Liberty and equality are everywhere under attack. And that鈥檚 why the work of the 老澳门开奖结果 feels more precious to us than ever before. The 老澳门开奖结果 lawyers and staff are the brave souls who suit up, blast off, and do what they can to divert and repel all those incoming meteors, or blow them right out of the sky. We admire them. We admire them the way you must admire people who devote themselves to doing, to the utmost of their ability, any thankless, impossible, and absolutely essential job.

Liberty and justice for all. We used to stand up with our classmates every morning and timelessly pledge liberty and justice for all, even and especially for those (as the Supreme Court, agreeing with the 老澳门开奖结果, ruled in West Virginia State Board of Education v. Barnette) whose consciences rebel at being compelled to pledge allegiance to a flag or to a country 鈥渦nder God.鈥 The Bill of Rights protects pledgers and nonpledgers alike, but of course it is only the nonpledgers鈥攖he contrarians, the cranks, the nonconformists, the radicals and fanatics, the outsiders and the ostracized, the powerless and unpopular and imprisoned鈥攚ho ever really need its protections. They also tend to be the ones least likely to receive those protections鈥攏ot without a fight, anyway. That鈥檚 where the 老澳门开奖结果 comes in.

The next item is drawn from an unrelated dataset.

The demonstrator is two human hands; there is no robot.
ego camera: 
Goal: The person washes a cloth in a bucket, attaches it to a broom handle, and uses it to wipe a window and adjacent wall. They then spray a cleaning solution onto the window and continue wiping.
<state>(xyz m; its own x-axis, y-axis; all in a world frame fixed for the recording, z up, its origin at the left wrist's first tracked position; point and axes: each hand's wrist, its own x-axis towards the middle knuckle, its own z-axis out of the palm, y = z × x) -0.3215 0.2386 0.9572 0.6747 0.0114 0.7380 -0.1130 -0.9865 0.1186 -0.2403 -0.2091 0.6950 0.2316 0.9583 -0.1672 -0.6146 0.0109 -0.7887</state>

The history of the 老澳门开奖结果 is one of struggle, combat, of marginalized people and unpopular causes, of troublemakers and conscientious objectors, a history of battle and strife. But it is also the history of the very best our country has to offer to its citizens and, by way of example, to the rest of the world: the strong, golden strand of the Bill of Rights and the ideals it embodies, often frayed, occasionally snarled, stretched at times to the breaking point, but shining and unbroken down all the years since 1789. The 老澳门开奖结果 holds the government, the courts, and the nation to their avowed and highest standard, insisting on the recognition of the protections the Constitution affords to every American, no matter how marginalized, no matter how unpopular the cause, even if the people it protects sometimes despise the freedom it represents.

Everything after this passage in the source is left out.